The first vascularized nerve graft was an ulnar nerve harvested by Strange et al. together with its blood supply [264]. Enhanced nerve regeneration in both length and size were obtained with vascularized nerve grafts, and Kanaya et al. demonstrated an improved sciatic function index (SFI) compared to the nonvascularized group in a rat sciatic nerve model [265,266]. However, autologous vascularized nerve grafts have limited resources and usually deteriorate the donor-site morbidity and scarring due to the removal of the local vascular supply, especially for large nerves. To overcome this disadvantage, nerve grafts were preimplanted between a host artery and vein for the generation of a microcirculation network. Ozcan et al. produced a vascularized amnion tube by embedding it between the femoral artery and vein for 3 weeks, subsequently using it to bridge a 1 cm long femoral nerve gap [267]. The vascularized amnion conduits exhibited superior performance in nerve regeneration compared to nonvascularized grafts in terms of the axon diameter, myelin thickness, and the number of myelinated axons. Iijima et al. demonstrated that PGA nerve conduits prevascularized with host superficial inferior epigastric vessels promoted remyelination and regeneration in a rat sciatic nerve injury model [268]. Nevertheless, a two-stage surgery was required in this approach, which prolonged the waiting time and could increase the risk of complications. Blood-vessel-including tabulation is another strategy for the fabrication of vascularized nerve grafts. In this approach, native blood vessels are wrapped with the nerve conduit. Kakinoki et al. bridged a sciatic nerve gap of 25 mm with a silicone tube encapsulating sural vessels in a rat model, demonstrating regeneration across the nerve gap and the reinnervation of the tibialis anterior muscle [269]. With the development of vascular tissue engineering, autologous blood vessels used in vascularized nerve grafts can be replaced with engineered small-diameter vascular grafts or micro- and mesoscale vasculature, avoiding the sacrifice of donor nerves and their blood supply, as well as the need for a two-stage surgery.

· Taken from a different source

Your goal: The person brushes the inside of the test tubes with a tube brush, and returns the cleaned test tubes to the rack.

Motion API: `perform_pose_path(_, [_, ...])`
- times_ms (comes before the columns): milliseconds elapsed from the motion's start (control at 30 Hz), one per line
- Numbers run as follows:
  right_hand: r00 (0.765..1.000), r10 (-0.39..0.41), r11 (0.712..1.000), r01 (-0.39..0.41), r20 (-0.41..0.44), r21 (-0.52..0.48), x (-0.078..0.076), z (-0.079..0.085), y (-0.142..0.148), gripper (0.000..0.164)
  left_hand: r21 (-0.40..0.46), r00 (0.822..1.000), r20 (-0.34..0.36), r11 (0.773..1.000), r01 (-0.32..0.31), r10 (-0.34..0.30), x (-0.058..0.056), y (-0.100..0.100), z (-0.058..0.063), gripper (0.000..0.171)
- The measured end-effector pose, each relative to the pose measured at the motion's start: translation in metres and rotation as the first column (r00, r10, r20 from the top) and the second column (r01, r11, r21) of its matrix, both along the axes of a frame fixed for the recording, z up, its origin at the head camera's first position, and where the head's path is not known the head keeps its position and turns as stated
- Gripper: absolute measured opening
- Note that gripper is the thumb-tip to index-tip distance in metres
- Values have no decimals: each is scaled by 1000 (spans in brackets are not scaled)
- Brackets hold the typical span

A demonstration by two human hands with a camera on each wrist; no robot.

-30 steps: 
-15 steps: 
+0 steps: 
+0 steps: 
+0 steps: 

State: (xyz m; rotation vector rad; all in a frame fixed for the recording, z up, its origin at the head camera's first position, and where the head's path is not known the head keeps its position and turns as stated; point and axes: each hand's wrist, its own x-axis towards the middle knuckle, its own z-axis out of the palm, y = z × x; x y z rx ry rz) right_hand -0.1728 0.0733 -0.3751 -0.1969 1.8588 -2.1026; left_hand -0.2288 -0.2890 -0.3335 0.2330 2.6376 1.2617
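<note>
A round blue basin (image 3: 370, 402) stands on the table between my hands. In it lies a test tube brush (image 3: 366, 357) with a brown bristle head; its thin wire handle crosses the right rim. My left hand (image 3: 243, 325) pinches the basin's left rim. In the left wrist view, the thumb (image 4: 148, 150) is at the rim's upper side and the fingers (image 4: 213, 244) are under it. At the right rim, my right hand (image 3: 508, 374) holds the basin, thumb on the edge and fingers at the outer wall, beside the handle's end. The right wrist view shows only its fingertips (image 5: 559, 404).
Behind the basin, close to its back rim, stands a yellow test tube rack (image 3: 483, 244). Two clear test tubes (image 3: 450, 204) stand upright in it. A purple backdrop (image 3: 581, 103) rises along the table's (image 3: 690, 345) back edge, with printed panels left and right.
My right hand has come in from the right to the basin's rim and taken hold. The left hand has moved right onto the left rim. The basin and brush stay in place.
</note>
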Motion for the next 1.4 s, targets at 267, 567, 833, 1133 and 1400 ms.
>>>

5.2. Bone Tissue Engineering

Blood vessels serve as a structural template in bone regeneration. Bone development takes place around them, and subsequent bone homeostasis is induced by them in the osteogenic environment [270]. The coupling of angiogenesis and osteogenesis occurs from skeletal development to postnatal bone repairing. The vascular endothelial growth factor (VEGF) is the master regulator for the effective coupling of angiogenesis and osteogenesis. During bone repair, the VEGF is produced by bone progenitor cells and osteoblasts to promote the migration and proliferation of ECs, while the ECs secrete osteogenic factors such as bone morphogenetic protein-2 (BMP-2) and insulin-like growth factor (IGF-1) to support osteoblast differentiation [271,272,273].
Several strategies have been used to develop synergistic vascularization and osteogenesis in engineered bone scaffolds, including ion doping, adding growth factors, altering topography, and the coculturing of cells [69,70,274,275,276]. Bioactive ions, such as Mg2+, Ca2+, Co2+, Cu2+, and Se2+, have been used as chemical inducers of the HIF-1α/VEGF signaling pathway to promote angiogenesis [277,278,279]. Various ion-doped materials have been fabricated, including bioglasses, metal–organic frameworks (MOF), metal scaffolds, and hybrid scaffolds, with synthetic polymers [280,281,282]. Improved vascularized bone formation has been demonstrated by Ma et al. on a Mg-doped tantalum scaffold in a rat femur condyle bone defect model [278]. The VEGF and its derived angiogenic peptides have also been introduced into bone grafts to enhance neovascularization. Li et al. loaded an angiogenic peptide QK into a GelMA-based injectable hydrogel, which exhibited synergistic osteogenic and angiogenic effects with a 58.2 ± 3.5% BV/TV ratio [283]. Furthermore, a mesoporous structure (2–50 nm) can not only promote the proliferation and differentiation of osteoblasts and ECs, but also increase the bone–matrix interface strength and stimulate mineralization [284]. The coculture of angiogenic cells with bone progenitor cells has been shown to have positive effects both on neovascularization and osteogenesis [285,286]. Zhou et al. reported enhanced capillary and bone formation in a BMSC/EC coculture system [287], and Wei et al. demonstrated cell–cell communication between human mesenchymal stem cells (hMSCs) and HUVECs taking place at a distance of ≤200 μm via paracrine secretion [288]. Despite current strategies for vascularized tissue engineering bone, prevascularized scaffolds for large defect repairs remain challenging, as the required microenvironment for osteogenesis and angiogenesis differs from mechanical strength to biochemical cues. Three-dimensional printing techniques can serve as potential solutions to this dilemma, although bioinks with adjustable mechanical strengths are required.

5.3. Heart Tissue Engineering

Cardiovascular diseases remain the leading cause of death, with heart failure potentially occurring due to the subsequent functional impairment of vasculature [289,290]. The coronary vasculature is crucial for cardiac development, homeostasis, and regeneration, as the heart is a highly vascularized organ where every cardiomyocyte is located close to a capillary [7,291]. ECs can regulate cardiac remodeling via angiocrine signals. For example, the cardioactive growth factor neuregulin-1 (NRG-1) released by ECs can promote cardiomyocyte proliferation and growth, as well as being capable of regulating the myocardial response to infarction and cardiomyocyte hypertrophy [292,293,294,295]; endothelin-1 secreted by ECs can regulate cardiomyocyte contractility and induce tissue remodeling [296].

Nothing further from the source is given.